- _PROBLEM_
Once the pictures are set aside, transcribe each line of the data exactly.

Segment Start: PROVIDED DATA

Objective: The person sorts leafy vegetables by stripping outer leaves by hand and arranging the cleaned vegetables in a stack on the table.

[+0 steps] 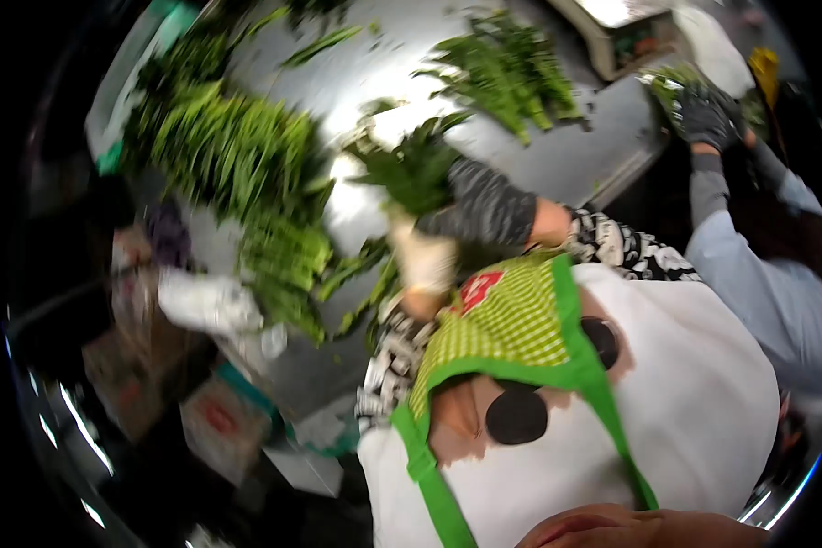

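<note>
A bunch of dark leafy greens (411,169) is in front of my body, above the metal table (356,68). My right hand (484,203), in a dark grey patterned glove, is closed around its right side. Just below the bunch is my left hand (422,251) in a whitish glove, blurred, with its fingers too smeared to make out. To the left lies a long row of greens (233,151), with more leafy stalks (288,256) nearer my body. Another pile of greens (511,73) rests at the upper right of the table.
At the right, a co-worker's dark-gloved hands (708,119) touch greens in clear wrapping. A pale-framed box (603,41) stands at the upper right. White plastic (210,301) lies at the table's left edge, with boxes (224,425) below. Loose leaves (322,46) lie at the top.
</note>
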Motion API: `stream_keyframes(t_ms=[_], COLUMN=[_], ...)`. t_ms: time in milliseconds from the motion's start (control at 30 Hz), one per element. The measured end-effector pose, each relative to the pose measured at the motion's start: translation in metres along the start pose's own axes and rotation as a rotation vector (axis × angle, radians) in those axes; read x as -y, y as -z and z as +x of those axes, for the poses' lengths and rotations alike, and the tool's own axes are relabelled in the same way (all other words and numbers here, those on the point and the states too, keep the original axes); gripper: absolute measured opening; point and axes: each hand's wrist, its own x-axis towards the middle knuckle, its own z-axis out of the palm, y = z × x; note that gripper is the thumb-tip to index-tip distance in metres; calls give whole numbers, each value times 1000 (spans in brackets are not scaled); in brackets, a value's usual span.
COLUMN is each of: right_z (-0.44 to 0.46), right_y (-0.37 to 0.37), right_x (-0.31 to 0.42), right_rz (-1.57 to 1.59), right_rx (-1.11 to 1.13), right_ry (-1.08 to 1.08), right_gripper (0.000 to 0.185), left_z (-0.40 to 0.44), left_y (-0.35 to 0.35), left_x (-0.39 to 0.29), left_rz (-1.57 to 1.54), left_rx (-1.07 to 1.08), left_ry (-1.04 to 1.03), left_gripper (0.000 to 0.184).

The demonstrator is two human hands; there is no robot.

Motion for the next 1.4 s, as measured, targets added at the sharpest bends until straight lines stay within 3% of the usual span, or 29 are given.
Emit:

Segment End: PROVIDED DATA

- _FINISHED EXERCISE_
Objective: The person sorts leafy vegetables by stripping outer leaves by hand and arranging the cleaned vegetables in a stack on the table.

[+0 steps] 

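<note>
A bunch of dark leafy greens (411,169) is in front of my body, above the metal table (356,68). My right hand (484,203), in a dark grey patterned glove, is closed around its right side. Just below the bunch is my left hand (422,251) in a whitish glove, blurred, with its fingers too smeared to make out. To the left lies a long row of greens (233,151), with more leafy stalks (288,256) nearer my body. Another pile of greens (511,73) rests at the upper right of the table.
At the right, a co-worker's dark-gloved hands (708,119) touch greens in clear wrapping. A pale-framed box (603,41) stands at the upper right. White plastic (210,301) lies at the table's left edge, with boxes (224,425) below. Loose leaves (322,46) lie at the top.
</note>
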Motion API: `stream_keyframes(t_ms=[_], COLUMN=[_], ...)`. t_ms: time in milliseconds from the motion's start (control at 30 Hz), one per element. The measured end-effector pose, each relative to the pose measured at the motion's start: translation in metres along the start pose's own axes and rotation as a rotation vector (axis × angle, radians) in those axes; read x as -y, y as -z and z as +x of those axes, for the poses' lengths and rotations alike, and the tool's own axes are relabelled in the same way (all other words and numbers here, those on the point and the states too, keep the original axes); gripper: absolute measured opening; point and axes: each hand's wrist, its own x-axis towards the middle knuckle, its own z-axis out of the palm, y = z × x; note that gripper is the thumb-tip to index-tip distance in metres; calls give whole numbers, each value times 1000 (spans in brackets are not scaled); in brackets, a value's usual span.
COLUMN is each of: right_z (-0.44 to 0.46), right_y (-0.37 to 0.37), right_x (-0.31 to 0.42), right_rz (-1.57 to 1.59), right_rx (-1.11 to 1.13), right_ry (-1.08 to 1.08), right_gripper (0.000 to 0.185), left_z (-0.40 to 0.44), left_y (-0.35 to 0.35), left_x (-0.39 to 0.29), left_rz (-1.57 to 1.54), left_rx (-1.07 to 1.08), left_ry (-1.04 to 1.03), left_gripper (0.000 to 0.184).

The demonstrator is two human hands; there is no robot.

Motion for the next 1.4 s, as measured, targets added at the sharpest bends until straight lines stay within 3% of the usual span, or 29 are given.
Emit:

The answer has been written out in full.